Personal information
- Native name: Анзор Болтукаев
- Full name: Anzor Adamovich Boltukayev
- Nicknames: The Giant Slayer The God of Thunder
- Nationality: Russia
- Born: 5 April 1986 (age 40) Grozny, Chechnya, Russia
- Height: 1.80 m (5 ft 11 in)

Sport
- Country: Russia
- Sport: Wrestling
- Weight class: 97-125 kg
- Event: Freestyle
- Coached by: Jaa Umarov, Ali Davudov

Medal record
Men's freestyle wrestling
Representing Russia
World Championships
| Bronze medal – third place | 2013 Budapest | 96 kg |
European Championships
| Disqualified | 2017 Novi Sad | 97 kg |
| Gold medal – first place | 2016 Riga | 97 kg |
Representing Chechnya
Russian National Championships
| Gold medal – first place | 2016 Yakutsk | 97 kg |
| Gold medal – first place | 2013 Krasnoyarsk | 96 kg |
| Silver medal – second place | 2014 Yakutsk | 97 kg |
| Bronze medal – third place | 2008 St.Petersburg | 96 kg |
Golden Grand Prix Ivan Yarygin
| Gold medal – first place | 2016 Krasnoyarsk | 97 kg |
| Silver medal – second place | 2017 Krasnoyarsk | 125 kg |
| Silver medal – second place | 2013 Krasnoyarsk | 96 kg |

= Anzor Boltukaev =

Russian freestyle wrestler (born 1986)

Anzor Adamovich Boltukayev (Анзор Адамович Болтукаев; born 5 April 1986 in Chechnya) is a Russian freestyle wrestler of Chechen descent. He competes in the 96 kg division and won the bronze medal in the same division at the 2013 World Wrestling Championships defeated Aleksey Krupnyakov of Kyrgyzstan.

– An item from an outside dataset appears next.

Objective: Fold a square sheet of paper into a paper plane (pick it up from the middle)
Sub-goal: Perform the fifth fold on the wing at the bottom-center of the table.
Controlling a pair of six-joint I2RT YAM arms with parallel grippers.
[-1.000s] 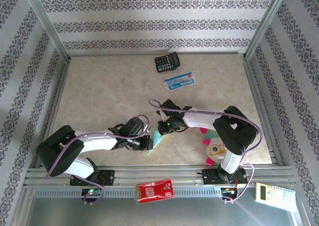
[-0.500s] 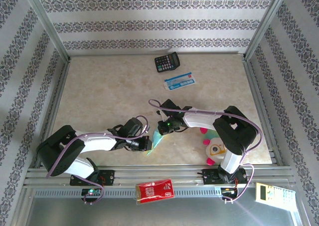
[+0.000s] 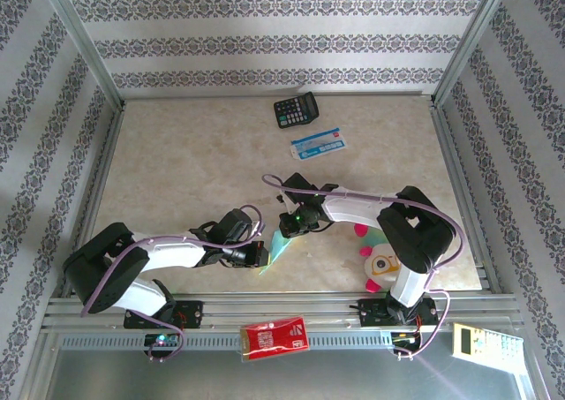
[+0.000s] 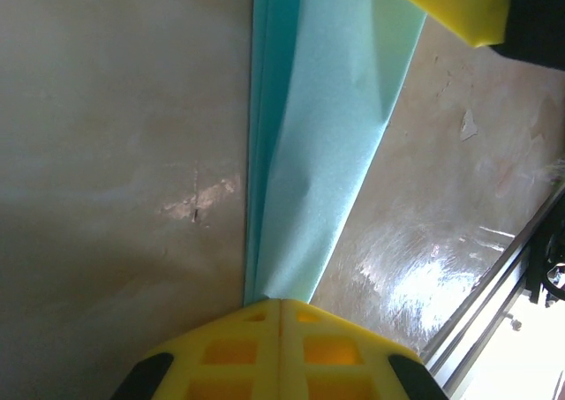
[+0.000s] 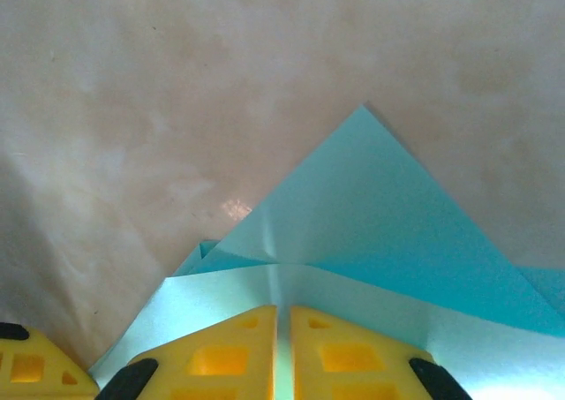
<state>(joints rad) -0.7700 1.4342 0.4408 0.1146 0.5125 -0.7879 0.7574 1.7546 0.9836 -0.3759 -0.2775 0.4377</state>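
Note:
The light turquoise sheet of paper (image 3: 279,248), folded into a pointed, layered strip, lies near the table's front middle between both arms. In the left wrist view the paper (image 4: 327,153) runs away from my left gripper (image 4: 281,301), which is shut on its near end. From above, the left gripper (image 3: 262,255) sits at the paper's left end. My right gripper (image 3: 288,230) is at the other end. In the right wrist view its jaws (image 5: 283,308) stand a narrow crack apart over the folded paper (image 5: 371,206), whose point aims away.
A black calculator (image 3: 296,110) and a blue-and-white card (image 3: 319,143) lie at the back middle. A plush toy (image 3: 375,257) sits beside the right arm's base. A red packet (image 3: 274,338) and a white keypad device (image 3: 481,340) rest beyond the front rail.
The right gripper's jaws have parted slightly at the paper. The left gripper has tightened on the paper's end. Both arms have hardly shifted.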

At the "Ivan Yarygin 2016" he beat the current World Champion Kyle Snyder and Olympic gold medalist Jake Varner of USA.

In the 2016 European Wrestling Championships he won the gold medal against Ivan Yankouski of Belarus.

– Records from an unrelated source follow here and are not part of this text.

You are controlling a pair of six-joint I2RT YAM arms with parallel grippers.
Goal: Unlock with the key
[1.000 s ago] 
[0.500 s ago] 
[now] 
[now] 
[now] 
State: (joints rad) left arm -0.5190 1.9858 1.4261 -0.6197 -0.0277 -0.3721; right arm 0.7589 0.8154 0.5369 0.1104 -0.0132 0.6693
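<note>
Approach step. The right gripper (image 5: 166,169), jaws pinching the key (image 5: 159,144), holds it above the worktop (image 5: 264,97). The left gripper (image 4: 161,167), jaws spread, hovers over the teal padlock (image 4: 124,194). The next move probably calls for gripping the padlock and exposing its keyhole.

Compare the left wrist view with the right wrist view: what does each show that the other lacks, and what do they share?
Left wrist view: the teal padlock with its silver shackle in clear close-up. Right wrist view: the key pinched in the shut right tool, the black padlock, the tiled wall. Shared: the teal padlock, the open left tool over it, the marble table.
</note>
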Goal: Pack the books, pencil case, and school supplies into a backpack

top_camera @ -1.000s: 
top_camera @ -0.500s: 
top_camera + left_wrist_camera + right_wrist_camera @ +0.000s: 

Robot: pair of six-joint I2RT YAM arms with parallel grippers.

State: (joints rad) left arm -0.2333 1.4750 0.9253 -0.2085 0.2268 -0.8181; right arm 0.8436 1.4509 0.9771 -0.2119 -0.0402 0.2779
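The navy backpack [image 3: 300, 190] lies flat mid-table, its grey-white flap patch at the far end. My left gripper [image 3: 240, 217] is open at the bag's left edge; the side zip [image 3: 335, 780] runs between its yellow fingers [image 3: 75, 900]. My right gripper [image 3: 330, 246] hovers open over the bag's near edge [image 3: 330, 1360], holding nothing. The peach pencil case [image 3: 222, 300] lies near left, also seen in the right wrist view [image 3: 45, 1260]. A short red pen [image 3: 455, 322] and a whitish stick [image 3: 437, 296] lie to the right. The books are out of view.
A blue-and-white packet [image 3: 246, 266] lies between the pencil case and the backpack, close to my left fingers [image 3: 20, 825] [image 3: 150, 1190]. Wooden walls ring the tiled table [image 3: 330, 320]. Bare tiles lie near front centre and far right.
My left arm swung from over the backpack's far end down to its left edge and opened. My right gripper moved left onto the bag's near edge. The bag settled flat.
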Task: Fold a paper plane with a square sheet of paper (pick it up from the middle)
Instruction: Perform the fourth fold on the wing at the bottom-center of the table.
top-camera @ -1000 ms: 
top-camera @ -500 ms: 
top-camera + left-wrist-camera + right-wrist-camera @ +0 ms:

He competed at Olympics 2016 in the freestyle 97 kg event and was eliminated by Valerii Andriitsev of Ukraine in the 1/8 final.

Boltukayev failed a drugs test at the 2017 European Wrestling Championships testing positive for higenamine. His subsequent result was disqualified and his silver medal was revoked, he was also banned for two years from 13 September 2018.